You gain a sword. You gain a slide attack. You can now fight. The black troops can now be downed. However, sprinkled amongst the dark foes are some shaded in red and blue. There are unsuspecting geysers spraying red and blue streams. And in some corners of the barren world, there are transparent platforms with a blue or red tone. There’s something different about these colors. Something powerful. Once again, you need to change. You find a mystic portal built like a gothic cathedral. Crumbling, dilapidated, this gate gives you power.


You now glow with a blue hue, able to absorb the geysers of blue light, but unable to harm enemies of the same color. You can progress as the blue transparent platforms solidify, allowing access to new areas. You now have the power of the first sister. But it’s not enough. You’ve changed, but further adaption is needed. You soon discover a second gate, one that is saturated in red.


The second sister’s power gives you more abilities. More change. And the world reacts. Its areas populate with orbs of blue and red light. Red and blue pillars shoot across the sky and the ground. You never stop changing, red to blue, absorbing the light and sprinting through the chaos. You face giants. You face peons. The slim protagonist is now a warrior, shifting from here to there, taking in the light as he goes.

The world, while growing, remains enclosed. Hopping from area to area, you continue to gain new powers. First you can transport between portions of the world. Then you can attack with a yellow beam of light. Soon, you can knock down entire walls with a single blow.

But the changing never stops. Once just a slim protagonist with only the option of evasion, you are now a walking demigod. You are responsible for taming the two celestial beings that aim to “uncreate” the world. In you, their power lives. You can never go back to what you were. The ambient music offers little ease.

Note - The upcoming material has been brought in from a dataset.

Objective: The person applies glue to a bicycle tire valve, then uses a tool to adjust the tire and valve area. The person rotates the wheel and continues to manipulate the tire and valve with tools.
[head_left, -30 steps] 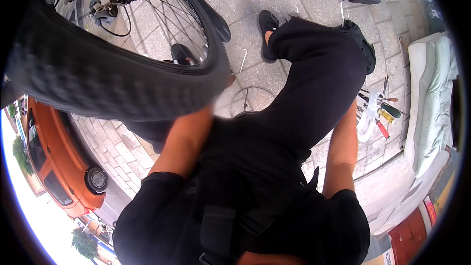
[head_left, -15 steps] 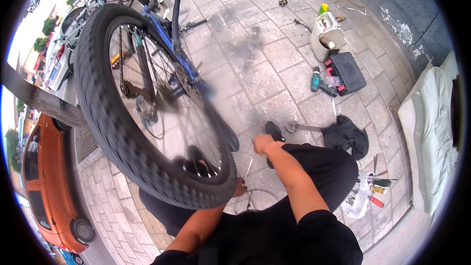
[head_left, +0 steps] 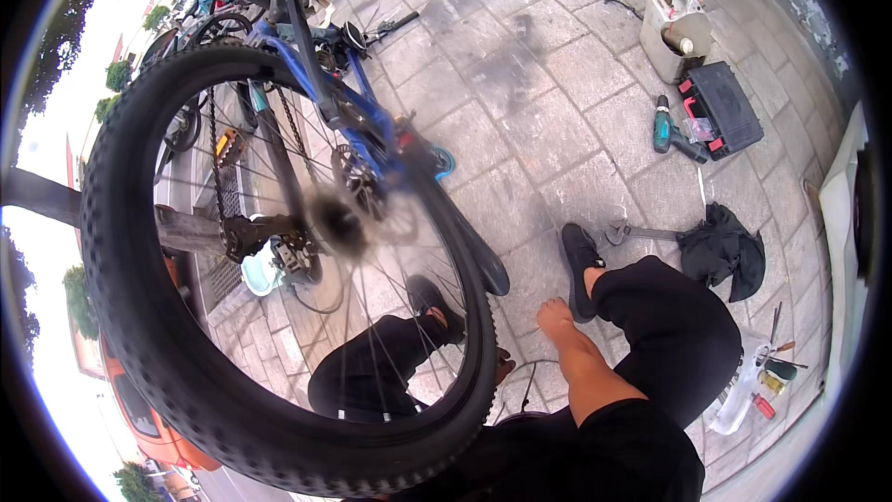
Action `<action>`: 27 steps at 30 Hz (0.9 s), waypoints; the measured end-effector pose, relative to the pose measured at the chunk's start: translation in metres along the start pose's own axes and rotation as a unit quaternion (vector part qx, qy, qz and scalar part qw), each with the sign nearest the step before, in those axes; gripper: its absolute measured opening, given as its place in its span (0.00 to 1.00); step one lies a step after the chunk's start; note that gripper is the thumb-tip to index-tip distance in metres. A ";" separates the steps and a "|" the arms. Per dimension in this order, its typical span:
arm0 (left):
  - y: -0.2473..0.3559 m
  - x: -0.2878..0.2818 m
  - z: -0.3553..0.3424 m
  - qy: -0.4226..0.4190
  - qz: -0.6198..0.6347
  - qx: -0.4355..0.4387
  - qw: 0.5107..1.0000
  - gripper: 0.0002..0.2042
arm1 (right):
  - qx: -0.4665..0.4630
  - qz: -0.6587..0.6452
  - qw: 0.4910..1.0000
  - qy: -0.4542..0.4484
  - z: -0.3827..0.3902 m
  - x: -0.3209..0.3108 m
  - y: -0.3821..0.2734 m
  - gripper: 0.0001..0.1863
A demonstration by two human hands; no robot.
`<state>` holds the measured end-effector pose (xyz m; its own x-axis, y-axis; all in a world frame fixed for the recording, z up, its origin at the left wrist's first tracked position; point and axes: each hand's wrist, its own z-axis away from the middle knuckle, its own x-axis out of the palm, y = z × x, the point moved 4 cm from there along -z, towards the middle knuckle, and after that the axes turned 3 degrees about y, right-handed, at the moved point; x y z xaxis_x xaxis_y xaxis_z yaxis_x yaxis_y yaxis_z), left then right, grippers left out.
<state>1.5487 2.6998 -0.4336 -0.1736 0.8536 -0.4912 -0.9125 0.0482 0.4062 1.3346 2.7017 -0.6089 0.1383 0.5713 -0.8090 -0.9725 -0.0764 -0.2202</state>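
A bicycle wheel with a black knobbly tyre fills the left and middle of the view, attached to a blue bicycle frame. The sprockets at its hub are blurred; a chain hangs beside them. My left hand is at the tyre's right edge, mostly hidden behind it, so its fingers cannot be read. To the right of the wheel, beside my shoe, my right hand is closed with fingers curled; what it may hold is hidden. A thin dark loop shows between my arms.
On the paving at right are a drill, a black toolbox, a cut white jug, an adjustable wrench, a black cloth and a red-handled screwdriver. An orange car stands at left.
The view has shifted, with the wheel looming larger and the ground tools lying farther right. My left forearm has passed out of sight behind the tyre. My right hand remains closed.
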 end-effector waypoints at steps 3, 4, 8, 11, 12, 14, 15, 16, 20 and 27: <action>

The lucid narrator cannot change your story.

You are alone. Aside from the shaman left sleeping in his hut, your only company is your enemies. And the changing doesn’t stop. The enemies grow stronger, but you adapt. The blue and red lights curl and thicken, growing like vines as the puzzles become more and more challenging. The bosses of the world tower above you. But you continue to change and find them wanting.

In the world of the blind, the one-eyed man is king. In the world of Outland, the slim man doesn’t even need a face. From evasion to retribution, you find your identity in your adaption. And in the end, the slim protagonist continues to move on, mute and remembered by others he’s never encountered.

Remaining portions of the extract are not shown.